RECORDED INFORMATION START

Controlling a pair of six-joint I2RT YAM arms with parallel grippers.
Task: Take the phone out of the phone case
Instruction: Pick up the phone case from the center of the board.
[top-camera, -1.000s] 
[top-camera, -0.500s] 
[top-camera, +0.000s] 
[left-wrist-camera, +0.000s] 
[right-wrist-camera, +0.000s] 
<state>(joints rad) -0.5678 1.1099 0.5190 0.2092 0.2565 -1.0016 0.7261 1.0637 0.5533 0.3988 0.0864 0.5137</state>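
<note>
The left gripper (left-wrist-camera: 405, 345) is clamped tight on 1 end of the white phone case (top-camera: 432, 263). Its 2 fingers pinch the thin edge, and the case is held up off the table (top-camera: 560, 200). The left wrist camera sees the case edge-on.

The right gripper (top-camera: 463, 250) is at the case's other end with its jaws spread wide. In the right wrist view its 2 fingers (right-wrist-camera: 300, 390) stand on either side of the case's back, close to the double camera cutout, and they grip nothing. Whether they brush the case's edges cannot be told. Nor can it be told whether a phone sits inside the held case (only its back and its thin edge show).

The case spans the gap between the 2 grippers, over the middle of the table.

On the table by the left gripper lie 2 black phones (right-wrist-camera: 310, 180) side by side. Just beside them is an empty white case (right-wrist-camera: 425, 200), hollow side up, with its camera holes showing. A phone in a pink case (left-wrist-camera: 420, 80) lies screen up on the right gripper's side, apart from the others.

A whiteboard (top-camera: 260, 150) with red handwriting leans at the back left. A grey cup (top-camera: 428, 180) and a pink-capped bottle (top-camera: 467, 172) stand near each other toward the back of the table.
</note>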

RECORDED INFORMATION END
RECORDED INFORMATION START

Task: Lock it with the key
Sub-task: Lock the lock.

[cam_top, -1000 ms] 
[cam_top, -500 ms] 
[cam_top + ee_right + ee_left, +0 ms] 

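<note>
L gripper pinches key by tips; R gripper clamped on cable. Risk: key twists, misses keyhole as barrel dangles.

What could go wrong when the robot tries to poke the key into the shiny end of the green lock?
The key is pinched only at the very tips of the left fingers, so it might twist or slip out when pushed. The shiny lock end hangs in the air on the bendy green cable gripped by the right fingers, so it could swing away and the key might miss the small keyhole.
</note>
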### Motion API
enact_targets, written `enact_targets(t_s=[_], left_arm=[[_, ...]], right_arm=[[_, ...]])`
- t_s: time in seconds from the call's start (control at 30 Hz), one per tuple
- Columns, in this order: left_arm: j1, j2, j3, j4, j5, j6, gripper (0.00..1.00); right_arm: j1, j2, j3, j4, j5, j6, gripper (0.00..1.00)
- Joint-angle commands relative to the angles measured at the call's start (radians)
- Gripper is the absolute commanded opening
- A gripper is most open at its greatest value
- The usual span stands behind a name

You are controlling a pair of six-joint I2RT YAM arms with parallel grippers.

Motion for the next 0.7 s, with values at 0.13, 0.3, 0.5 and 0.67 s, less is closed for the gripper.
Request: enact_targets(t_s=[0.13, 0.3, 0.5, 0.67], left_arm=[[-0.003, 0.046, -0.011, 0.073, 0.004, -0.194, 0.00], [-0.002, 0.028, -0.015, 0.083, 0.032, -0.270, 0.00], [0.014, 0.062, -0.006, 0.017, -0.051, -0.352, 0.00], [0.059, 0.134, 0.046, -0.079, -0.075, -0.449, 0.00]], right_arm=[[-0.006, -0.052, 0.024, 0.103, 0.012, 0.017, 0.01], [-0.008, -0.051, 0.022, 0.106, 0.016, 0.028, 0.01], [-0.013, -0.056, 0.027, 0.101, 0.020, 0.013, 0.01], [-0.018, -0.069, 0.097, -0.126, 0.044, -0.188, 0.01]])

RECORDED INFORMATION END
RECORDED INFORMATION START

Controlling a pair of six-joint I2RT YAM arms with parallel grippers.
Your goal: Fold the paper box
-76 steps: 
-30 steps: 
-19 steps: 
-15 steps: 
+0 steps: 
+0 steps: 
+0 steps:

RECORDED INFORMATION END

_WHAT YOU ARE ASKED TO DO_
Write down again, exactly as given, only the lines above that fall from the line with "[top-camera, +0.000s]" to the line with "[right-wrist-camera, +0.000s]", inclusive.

_ANSWER FOR THE TASK_
[top-camera, +0.000s] 
[left-wrist-camera, +0.000s] 
[right-wrist-camera, +0.000s] 

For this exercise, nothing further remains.